### WHAT THE TASK ASKS
Scan the listing below. Report each line that includes "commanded".

### SUPPLIED DATA
▼

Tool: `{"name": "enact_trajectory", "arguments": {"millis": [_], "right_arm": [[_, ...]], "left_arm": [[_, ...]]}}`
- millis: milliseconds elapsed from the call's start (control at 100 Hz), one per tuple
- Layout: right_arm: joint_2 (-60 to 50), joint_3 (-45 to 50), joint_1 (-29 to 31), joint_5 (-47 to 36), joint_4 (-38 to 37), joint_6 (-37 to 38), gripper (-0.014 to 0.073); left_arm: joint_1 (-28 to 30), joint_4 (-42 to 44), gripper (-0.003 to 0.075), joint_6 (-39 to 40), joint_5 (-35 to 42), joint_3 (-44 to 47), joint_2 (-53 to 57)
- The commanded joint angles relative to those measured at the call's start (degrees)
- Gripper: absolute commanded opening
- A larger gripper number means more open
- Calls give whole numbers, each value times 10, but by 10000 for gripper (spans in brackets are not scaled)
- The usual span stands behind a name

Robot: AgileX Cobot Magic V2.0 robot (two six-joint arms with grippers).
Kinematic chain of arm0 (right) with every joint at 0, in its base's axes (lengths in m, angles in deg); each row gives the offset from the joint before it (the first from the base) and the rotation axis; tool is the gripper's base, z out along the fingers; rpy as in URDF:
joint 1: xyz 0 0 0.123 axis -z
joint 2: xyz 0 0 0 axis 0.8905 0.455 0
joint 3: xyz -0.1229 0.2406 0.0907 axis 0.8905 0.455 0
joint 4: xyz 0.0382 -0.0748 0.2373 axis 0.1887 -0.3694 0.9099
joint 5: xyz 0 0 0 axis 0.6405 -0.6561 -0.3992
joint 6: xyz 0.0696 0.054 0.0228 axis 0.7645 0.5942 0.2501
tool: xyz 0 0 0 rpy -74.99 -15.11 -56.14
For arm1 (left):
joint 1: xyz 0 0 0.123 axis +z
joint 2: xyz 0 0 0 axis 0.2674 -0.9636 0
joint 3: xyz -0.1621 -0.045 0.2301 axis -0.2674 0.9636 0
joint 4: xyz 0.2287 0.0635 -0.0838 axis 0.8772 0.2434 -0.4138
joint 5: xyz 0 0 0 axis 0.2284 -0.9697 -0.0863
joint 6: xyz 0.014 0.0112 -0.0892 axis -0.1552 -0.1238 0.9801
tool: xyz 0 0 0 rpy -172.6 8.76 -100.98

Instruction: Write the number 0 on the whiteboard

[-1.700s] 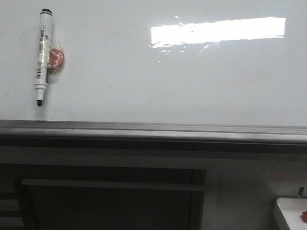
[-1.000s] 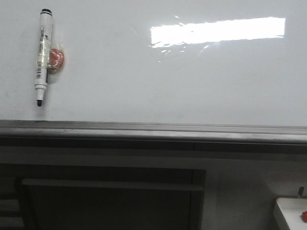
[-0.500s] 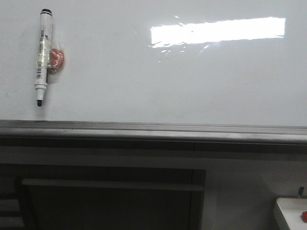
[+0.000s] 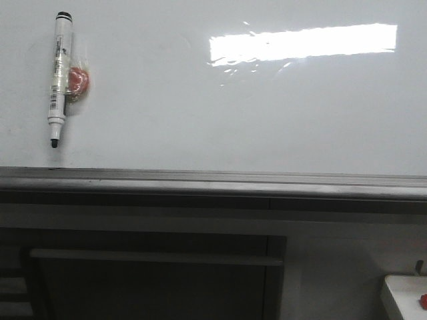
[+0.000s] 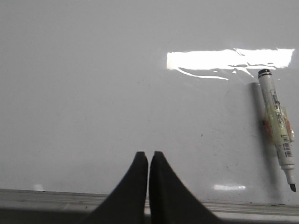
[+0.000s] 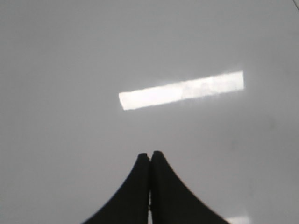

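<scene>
The whiteboard [image 4: 220,113] is bare across every view — no number 0 is drawn on it, only a bright strip of glare on the right. Over the last moments nothing has shifted: the marker pen [image 4: 59,79] hangs tip-down at the board's far left, stuck on with a red magnet [image 4: 79,81], untouched. The left gripper [image 5: 148,155] and right gripper [image 6: 150,154] each have their fingers pressed together on nothing. So the task looks not yet begun — fetching the pen likely comes first.
</scene>
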Motion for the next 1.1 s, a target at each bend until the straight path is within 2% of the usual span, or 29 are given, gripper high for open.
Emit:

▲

### RESPONSE BOX
- The commanded joint angles relative to those measured at the call's start (degrees)
- Gripper: absolute commanded opening

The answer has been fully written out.